Novo Marco Legal pode destravar investimentos no transporte sobre trilhos

Novo Marco Legal pode destravar investimentos no transporte sobre trilhos
Novo Marco Legal pode destravar investimentos no transporte sobre trilhos – Reprodução

O setor de transporte público brasileiro vive um momento de transição histórica com a tramitação do Novo Marco Legal do Transporte Público. Em entrevista ao Jornal de Brasília, a presidente da Associação Nacional dos Transportadores de Passageiros sobre Trilhos (ANPTrilhos), Ana Patrizia Lira, destacou que a nova legislação é a peça fundamental para retirar o setor da crise de financiamento agravada pela pandemia e pavimentar o caminho para a descarbonização das cidades.
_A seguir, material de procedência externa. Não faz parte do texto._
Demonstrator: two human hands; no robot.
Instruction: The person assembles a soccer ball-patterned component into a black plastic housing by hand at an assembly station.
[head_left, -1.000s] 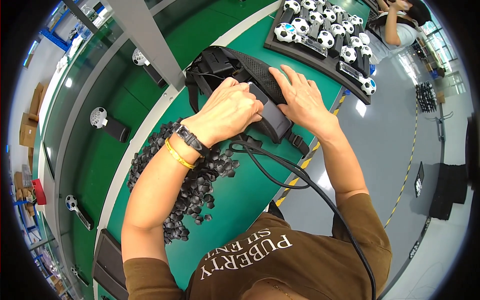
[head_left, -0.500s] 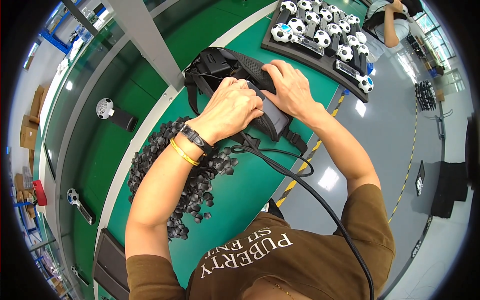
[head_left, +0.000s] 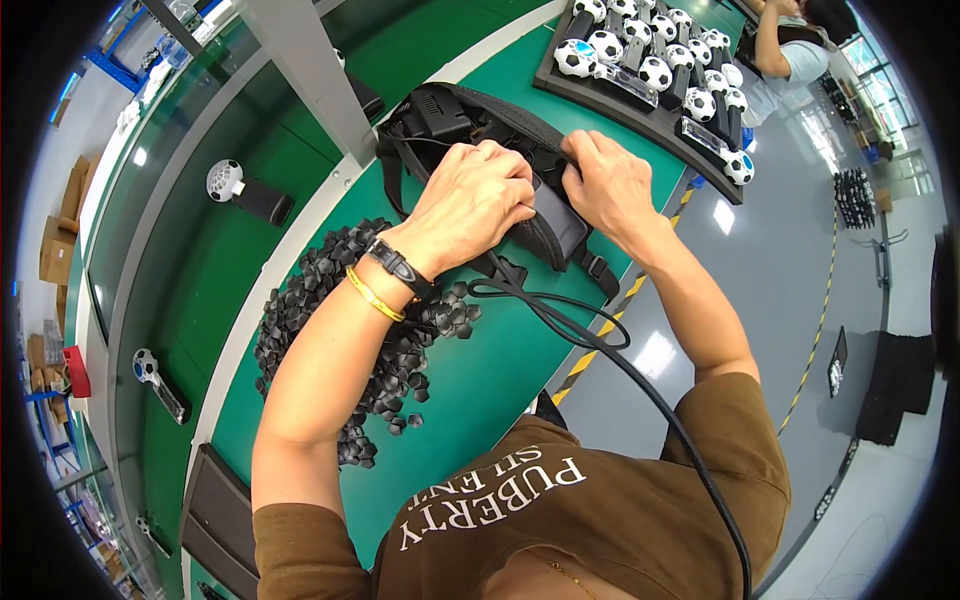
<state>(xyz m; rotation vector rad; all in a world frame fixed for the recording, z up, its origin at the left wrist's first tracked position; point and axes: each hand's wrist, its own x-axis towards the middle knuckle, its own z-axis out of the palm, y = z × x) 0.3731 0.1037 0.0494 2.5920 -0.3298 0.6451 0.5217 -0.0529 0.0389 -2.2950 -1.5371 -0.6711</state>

O foco central da proposta é a ruptura com o modelo atual, onde o sistema depende quase exclusivamente da tarifa paga pelo passageiro na catraca, uma estrutura que se mostrou frágil diante de oscilações de demanda.

Segundo Ana Patrizia, o diagnóstico do Novo Marco é claro: a tarifa não pode ser a única fonte de custeio de um serviço essencial. A proposta estabelece a separação entre o custo real da operação e a tarifa social cobrada do usuário.

“O ponto central é previsibilidade. O operador precisa saber que o contrato tem uma fonte estável para cobrir o custo, e o cidadão precisa ter tarifa acessível sem colapsar a qualidade do serviço”, explicou a presidente.

Para cobrir essa diferença, o texto prevê fontes extra-tarifárias, como aportes orçamentários vinculados a metas, receitas de captura de valor imobiliário ao redor de estações e o custeio obrigatório de gratuidades.

Um dos pontos mais celebrados pela ANPTrilhos é o fortalecimento da segurança jurídica para atrair o capital privado, hoje afastado pelo receio de instabilidade regulatória. O Novo Marco padroniza princípios contratuais e diretrizes para o reequilíbrio econômico-financeiro. Para a executiva, essa previsibilidade é um ganho que ultrapassa as concessões e PPPs, atingindo também a gestão pública. “A segurança jurídica não é apenas um incentivo ao investimento privado — ela é também um instrumento de continuidade e qualidade do transporte público para a população, independentemente de mudanças de governo”, afirmou.

Rivalidade

No que tange à mobilidade urbana, a ANPTrilhos defende que o transporte sobre trilhos deve ser a âncora do sistema, com os ônibus atuando de forma integrada. Ana Patrizia ressaltou que a visão de rivalidade entre os modais é ultrapassada e que o Marco incentiva a governança interfederativa e autoridades metropolitanas.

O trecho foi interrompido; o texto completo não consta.